> [WHAT YOU NEED TO DO] Your task is to tally the lines of the listing containing the word "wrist" and report the figure alone.

> [AVAILABLE RECORDS]
□ □ □ □

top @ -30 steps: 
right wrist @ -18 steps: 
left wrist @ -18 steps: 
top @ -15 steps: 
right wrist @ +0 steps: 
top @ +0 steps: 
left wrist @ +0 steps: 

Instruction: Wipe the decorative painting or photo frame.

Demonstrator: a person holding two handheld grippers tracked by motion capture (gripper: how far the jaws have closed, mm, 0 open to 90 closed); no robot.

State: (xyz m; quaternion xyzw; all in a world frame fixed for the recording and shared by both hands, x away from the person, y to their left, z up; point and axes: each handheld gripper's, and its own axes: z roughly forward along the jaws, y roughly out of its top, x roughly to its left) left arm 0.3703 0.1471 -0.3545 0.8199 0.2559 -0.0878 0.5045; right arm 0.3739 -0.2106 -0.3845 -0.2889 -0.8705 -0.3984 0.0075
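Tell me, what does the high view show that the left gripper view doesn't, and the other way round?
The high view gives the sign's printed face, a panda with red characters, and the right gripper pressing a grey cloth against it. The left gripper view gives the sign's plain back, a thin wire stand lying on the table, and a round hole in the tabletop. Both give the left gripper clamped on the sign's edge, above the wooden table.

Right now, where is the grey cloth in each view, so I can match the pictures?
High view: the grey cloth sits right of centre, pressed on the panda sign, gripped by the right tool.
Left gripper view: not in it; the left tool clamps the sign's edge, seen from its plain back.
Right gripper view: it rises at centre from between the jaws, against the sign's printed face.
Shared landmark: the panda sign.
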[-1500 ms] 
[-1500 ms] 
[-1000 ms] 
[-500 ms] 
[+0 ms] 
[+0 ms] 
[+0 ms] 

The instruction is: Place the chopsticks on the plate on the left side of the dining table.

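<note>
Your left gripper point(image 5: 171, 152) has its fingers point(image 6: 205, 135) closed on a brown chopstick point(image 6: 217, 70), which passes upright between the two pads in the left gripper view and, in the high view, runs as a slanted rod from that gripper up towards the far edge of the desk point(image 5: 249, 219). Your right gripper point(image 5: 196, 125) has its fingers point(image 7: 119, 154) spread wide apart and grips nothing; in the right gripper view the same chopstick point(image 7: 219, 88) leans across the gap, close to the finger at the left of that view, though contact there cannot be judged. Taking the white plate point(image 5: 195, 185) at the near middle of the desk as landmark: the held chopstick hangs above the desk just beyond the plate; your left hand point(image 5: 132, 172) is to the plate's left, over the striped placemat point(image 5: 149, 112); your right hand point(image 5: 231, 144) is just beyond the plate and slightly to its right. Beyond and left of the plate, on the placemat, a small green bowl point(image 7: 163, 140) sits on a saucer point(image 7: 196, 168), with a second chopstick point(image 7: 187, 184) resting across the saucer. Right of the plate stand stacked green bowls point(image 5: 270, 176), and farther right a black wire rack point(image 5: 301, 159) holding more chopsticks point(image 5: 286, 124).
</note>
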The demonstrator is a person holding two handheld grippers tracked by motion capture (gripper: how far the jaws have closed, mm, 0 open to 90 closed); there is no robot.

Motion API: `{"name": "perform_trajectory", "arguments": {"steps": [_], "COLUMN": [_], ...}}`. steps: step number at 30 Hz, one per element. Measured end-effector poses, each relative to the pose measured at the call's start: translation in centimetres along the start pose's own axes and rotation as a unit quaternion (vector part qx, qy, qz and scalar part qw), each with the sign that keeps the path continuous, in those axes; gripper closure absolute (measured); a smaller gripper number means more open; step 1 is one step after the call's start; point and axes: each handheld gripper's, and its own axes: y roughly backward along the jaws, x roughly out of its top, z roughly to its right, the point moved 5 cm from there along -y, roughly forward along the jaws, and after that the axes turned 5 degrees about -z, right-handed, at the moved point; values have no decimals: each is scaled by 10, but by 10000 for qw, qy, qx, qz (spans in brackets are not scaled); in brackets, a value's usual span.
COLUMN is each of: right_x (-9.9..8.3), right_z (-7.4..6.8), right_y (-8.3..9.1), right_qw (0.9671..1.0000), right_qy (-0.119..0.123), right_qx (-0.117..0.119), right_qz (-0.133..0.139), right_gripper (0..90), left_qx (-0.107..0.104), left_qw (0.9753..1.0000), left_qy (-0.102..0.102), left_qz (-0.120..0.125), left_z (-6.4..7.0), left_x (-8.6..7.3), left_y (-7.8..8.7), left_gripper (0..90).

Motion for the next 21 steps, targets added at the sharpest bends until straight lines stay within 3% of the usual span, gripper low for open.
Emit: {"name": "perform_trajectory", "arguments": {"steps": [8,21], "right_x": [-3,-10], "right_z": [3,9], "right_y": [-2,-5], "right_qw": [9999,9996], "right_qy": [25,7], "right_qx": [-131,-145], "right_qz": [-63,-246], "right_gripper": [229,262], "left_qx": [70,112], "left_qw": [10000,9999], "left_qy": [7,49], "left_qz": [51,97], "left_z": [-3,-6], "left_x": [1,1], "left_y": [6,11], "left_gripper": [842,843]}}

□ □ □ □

> [RESPONSE TO THE EXERCISE] 4